Pochi anni or sono, infatti, sulla cima del monte furono
eseguiti lavori di scavo per piazzarvi i tralicci che
sostengono i ripetitori telefonici. Casualmente vennero
alla luce alcuni reperti archeologici molto significativi
a questo riguardo: un'artistica statuetta di terracotta,
color ocra, alta circa quindici centimetri, raffigurante
una matrona greca, seduta, avvolta nel peplo, con il gomito
destro sul ginocchio e con il palmo della mano sotto il
mento; un serpentello di bronzo di mirabile fattura e
alcuni cocci di lampade votive di terracotta, oggetti
in tutto simili a tanti altri rinvenuti a Paestum o tra
le rovine del tempio della dea Era presso la foce del
Sele.
E' certo che al tempo dei saraceni, cioè qualche
secolo prima del Mille, sulla cima del Monte doveva esserci
un tempio già famoso perchè Gelbison è
una parola da loro coniata e significa: Monte dell'Idolo.

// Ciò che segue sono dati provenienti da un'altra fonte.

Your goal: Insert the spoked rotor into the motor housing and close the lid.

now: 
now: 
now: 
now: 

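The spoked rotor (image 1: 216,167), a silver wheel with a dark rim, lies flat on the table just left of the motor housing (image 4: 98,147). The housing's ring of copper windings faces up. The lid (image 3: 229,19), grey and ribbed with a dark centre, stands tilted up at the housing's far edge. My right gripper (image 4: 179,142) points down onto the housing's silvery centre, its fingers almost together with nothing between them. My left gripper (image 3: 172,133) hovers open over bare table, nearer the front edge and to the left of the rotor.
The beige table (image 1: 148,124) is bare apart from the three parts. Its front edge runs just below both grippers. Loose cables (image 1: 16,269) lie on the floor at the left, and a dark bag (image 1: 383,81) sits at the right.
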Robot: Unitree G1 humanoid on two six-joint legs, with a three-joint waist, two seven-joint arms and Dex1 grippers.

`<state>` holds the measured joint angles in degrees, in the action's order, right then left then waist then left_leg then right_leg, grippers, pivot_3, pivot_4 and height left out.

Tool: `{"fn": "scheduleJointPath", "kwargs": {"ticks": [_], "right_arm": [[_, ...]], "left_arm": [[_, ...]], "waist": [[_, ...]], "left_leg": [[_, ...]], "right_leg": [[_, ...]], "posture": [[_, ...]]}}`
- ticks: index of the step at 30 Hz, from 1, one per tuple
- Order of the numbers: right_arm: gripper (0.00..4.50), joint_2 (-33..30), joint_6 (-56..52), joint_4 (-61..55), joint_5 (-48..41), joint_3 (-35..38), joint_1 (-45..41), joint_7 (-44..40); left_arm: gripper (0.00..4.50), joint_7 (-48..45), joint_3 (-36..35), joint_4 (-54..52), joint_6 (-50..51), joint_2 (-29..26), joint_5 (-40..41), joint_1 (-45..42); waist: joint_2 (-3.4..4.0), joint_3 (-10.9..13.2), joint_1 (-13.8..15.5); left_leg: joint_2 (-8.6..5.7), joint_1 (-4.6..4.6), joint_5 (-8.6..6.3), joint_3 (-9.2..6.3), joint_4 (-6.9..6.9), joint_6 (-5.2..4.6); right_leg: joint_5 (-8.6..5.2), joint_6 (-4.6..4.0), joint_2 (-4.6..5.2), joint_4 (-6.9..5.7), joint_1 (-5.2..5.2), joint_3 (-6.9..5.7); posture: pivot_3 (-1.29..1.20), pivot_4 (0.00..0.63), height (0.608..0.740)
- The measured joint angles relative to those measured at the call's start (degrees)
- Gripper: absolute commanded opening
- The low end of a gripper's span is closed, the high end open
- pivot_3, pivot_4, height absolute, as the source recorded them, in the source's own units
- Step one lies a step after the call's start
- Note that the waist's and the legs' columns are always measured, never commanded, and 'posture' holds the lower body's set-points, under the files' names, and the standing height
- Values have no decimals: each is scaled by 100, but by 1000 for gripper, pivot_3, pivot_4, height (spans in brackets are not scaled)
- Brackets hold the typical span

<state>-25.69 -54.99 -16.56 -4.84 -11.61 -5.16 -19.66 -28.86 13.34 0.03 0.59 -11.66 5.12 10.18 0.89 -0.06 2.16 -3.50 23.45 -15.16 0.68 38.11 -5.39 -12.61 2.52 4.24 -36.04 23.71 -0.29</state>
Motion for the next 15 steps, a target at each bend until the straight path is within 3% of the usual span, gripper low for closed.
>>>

Un'altra tradizione narra che i Frati Basiliani, rifugiatisi
in questi luoghi per sfuggire alla persecuzione iconoclasta,
scelsero la vetta del monte come loro dimora. Un giorno,
avendo avvistato una banda di saraceni che dimostravano
palese l'intento di salire fin lassù, i monaci
nascosero in fretta l'immagine della Madonna che essi
stessi avevano tratto dal tronco di un grosso albero,
scendendo poi dal monte per stabilirsi definitivamente
nella cinta muraria di Novi Velia. Questa tradizione sembra
avvalorata dal fatto che la sacra immagine attualmente
oggetto di tanta venerazione, nonostante le molteplici
manipolazioni subite attraverso i secoli, presenta tuttavia
lineamenti di carattere spiccatamente bizantino.
Durante alcuni lavori di consolidamento delle fondazioni
dell'attuale Santuario eseguiti nel 1922 furono trovati
ventiquatttro scheletri. Non c'è notizia che qualcuno
dei Padri Celestini che dal 1300 al 1800 ebbero in custodia
il Santuario sia stato sepolto lassù; perciò
è logico pensare che si tratti di scheletri di
Padri Basiliani che avrebbero costruito sulla vetta un
cenobio, dando così origine alla devozione alla
Vergine Maria perpetuatasi attraverso i secoli.